## EXERCISE DIRECTIONS
An exact copy of all the data is the required output.

[Opening SUPPLIED DATA section]

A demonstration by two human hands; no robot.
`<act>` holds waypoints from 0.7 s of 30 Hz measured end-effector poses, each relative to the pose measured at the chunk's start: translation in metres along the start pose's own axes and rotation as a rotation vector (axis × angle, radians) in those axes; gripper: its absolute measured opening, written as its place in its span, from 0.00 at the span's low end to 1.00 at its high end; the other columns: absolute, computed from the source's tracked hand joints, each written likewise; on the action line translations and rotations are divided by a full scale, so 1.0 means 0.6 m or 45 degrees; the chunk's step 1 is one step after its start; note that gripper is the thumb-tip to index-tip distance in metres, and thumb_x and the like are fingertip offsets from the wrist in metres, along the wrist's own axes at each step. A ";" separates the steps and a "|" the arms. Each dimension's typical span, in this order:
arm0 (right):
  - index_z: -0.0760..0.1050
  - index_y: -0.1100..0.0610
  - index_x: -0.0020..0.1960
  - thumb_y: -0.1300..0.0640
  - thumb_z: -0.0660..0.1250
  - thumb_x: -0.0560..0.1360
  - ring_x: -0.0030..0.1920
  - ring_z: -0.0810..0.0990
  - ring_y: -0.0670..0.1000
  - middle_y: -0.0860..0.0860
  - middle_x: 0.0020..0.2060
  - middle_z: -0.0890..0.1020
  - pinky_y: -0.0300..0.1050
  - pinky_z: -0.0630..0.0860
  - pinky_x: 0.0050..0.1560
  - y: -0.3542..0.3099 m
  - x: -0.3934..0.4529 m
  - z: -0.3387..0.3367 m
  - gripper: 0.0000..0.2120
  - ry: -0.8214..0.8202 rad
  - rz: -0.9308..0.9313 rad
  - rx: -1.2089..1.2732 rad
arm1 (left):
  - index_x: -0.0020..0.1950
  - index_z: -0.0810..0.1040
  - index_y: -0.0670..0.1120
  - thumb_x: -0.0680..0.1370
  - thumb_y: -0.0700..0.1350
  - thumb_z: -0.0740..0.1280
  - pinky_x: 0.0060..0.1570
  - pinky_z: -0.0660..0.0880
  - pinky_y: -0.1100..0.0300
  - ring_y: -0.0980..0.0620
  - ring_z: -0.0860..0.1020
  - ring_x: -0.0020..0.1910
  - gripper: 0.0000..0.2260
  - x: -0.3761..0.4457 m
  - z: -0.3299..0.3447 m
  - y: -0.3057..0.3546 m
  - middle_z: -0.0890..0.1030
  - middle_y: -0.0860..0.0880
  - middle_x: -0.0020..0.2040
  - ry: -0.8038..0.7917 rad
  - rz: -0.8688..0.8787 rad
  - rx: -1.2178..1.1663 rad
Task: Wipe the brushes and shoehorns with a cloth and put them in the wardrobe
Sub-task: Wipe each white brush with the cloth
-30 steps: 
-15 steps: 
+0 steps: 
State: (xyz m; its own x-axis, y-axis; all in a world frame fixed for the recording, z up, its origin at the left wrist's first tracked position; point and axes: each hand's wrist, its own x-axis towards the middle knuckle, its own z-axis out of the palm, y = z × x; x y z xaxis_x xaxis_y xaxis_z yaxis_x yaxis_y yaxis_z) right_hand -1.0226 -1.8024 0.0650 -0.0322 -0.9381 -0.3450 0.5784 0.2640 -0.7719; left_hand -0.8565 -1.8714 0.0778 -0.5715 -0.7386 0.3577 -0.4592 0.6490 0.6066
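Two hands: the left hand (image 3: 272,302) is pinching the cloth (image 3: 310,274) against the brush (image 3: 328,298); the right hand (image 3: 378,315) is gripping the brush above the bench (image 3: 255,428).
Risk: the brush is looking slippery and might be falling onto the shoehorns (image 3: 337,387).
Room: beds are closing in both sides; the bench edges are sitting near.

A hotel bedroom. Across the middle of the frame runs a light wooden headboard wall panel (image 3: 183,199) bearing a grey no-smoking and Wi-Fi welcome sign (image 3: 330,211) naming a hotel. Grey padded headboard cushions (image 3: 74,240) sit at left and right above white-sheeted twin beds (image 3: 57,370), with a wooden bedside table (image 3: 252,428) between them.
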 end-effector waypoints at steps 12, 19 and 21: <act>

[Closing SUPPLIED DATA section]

## OUTPUT OF THE TASK
A demonstration by two human hands; no robot.
`<act>` holds waypoints from 0.7 s of 30 Hz measured end-effector poses, each relative to the pose measured at the chunk's start: translation in metres along the start pose's own axes and rotation as a rotation vector (axis × angle, radians) in those axes; gripper: its absolute measured opening, written as its place in its span, from 0.00 at the span's low end to 1.00 at its high end; the other columns: absolute, computed from the source's tracked hand joints, each written likewise; on the action line translations and rotations are divided by a full scale, so 1.0 means 0.6 m or 45 degrees; the chunk's step 1 is one step after its start; note that gripper is the thumb-tip to index-tip distance in metres, and thumb_x and the like are fingertip offsets from the wrist in metres, along the wrist's own axes at each step. A ";" separates the steps and a "|" the arms. Each dimension's typical span, in this order:
arm0 (right):
  - index_z: -0.0760..0.1050
  - index_y: -0.1100..0.0610
  - index_x: -0.0020..0.1960
  - thumb_y: -0.1300..0.0640
  - thumb_z: -0.0660..0.1250
  - thumb_x: -0.0560..0.1360
  - ring_x: -0.0030..0.1920
  - ring_z: -0.0810..0.0990
  - ring_y: -0.0670..0.1000
  - middle_y: -0.0860..0.0860
  - middle_x: 0.0020..0.2060
  - middle_z: -0.0890..0.1020
  - pinky_y: -0.0300..0.1050
  - pinky_z: -0.0630..0.0860
  - pinky_x: 0.0050..0.1560
  - y: -0.3542..0.3099 m
  - x: -0.3934..0.4529 m
  - z: -0.3387..0.3367 m
  - gripper: 0.0000..0.2120
  - ry: -0.8214..0.8202 rad
  - rz: -0.9308..0.9313 rad
  - rx: -1.2089..1.2732 rad
arm1 (left):
  - index_x: -0.0020..0.1950
  - index_z: -0.0810..0.1040
  - index_y: -0.0670..0.1120
  - thumb_x: -0.0680..0.1370
  - thumb_y: -0.0700..0.1350
  - thumb_z: -0.0740..0.1280
  - pinky_x: 0.0060..0.1570
  - pinky_z: -0.0660..0.0880
  - pinky_y: -0.1100..0.0300
  - ring_y: -0.0980..0.0620
  - ring_z: -0.0860..0.1020
  - ring_x: -0.0020..0.1910
  - gripper: 0.0000..0.2260
  - x: -0.3761..0.4457 m
  - z: -0.3299..0.3447 m
  - y: -0.3057..0.3546 m
  - middle_z: -0.0890..0.1030
  - middle_y: -0.0860..0.0880
  - middle_x: -0.0020..0.2040
  - ry: -0.8038..0.7917 rad
  - rz: -0.8688..0.8787 rad
  - rx: -1.2178..1.1663 rad
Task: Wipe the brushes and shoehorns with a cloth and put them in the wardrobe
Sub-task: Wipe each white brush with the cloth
-30 steps: 
-15 steps: 
+0 steps: 
State: (xyz m; its own x-axis, y-axis; all in a world frame fixed for the recording, z up, its origin at the left wrist's first tracked position; point and axes: each hand's wrist, its own x-axis towards the middle knuckle, its own z-axis out of the palm, y = z × x; x y z xaxis_x xaxis_y xaxis_z yaxis_x yaxis_y yaxis_z) right_hand -1.0226 -1.8024 0.0650 -0.0322 -0.9381 -0.3450 0.5784 0.2640 -0.7719; left_hand -0.8565 -1.8714 0.0778 -0.5715 -0.7386 0.3577 -0.4592 0.6490 0.6066
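Two hands: the left hand (image 3: 272,302) is pinching the cloth (image 3: 310,274) against the brush (image 3: 328,298); the right hand (image 3: 378,315) is gripping the brush above the bench (image 3: 255,428).
Risk: the brush is looking slippery and might be falling onto the shoehorns (image 3: 337,387).
Room: beds are closing in both sides; the bench edges are sitting near.

A hotel bedroom. Across the middle of the frame runs a light wooden headboard wall panel (image 3: 183,199) bearing a grey no-smoking and Wi-Fi welcome sign (image 3: 330,211) naming a hotel. Grey padded headboard cushions (image 3: 74,240) sit at left and right above white-sheeted twin beds (image 3: 57,370), with a wooden bedside table (image 3: 252,428) between them.
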 end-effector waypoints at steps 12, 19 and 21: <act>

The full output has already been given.